Whitehall Street is a street in the New York City borough of Manhattan, about four blocks long. It extends from the southern end of Broadway (the street name changes at Stone Street) to the southern end of FDR Drive, adjacent to the Staten Island Ferry terminal, on landfill beyond Stuyvesant's 17th-century house-site.

The street is one-way southbound for several blocks near Bowling Green until Pearl Street, and one-way northbound up from the FDR Drive near the Staten Island Ferry, also terminating at Pearl Street. The southernmost block (adjacent to the ferry terminal), provides access from FDR Drive to the Battery area.

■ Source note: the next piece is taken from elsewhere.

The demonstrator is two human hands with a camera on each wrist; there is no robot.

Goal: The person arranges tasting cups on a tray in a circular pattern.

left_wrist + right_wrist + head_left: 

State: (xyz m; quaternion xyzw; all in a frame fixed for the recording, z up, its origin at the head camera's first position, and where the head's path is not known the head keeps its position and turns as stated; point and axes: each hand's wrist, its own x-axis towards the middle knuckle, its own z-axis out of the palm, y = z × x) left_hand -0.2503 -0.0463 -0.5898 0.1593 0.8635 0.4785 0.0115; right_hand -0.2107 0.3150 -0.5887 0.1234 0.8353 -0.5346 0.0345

Near the foot of the street is the site of the Governor's house built by Peter Stuyvesant; when the British took over New Amsterdam from the Dutch, they christened the street and the building "Whitehall" for England's seat of government, Whitehall, London. On the Castello map (1660, illustration) Whitehall, with its white roof, stands on a jutting piece of land at Manhattan's tip, facing along the waterfront strand that extends along the East River. The only extensive pleasure gardens in seventeenth-century Nieuw Amsterdam/New York are seen to extend behind it, laid out in a patterned parterre of four squares. Other grounds in the center of blocks behind houses are commons and market gardens. The mansion is long since gone, and now the name survives only as the short north-south Whitehall Street.

The Topps Corporation has an office building. The Metropolitan Transportation Authority has renovated the building, which is currently given the address 2 Broadway, to use as a new headquarters. There are also several other office buildings and low-density shops.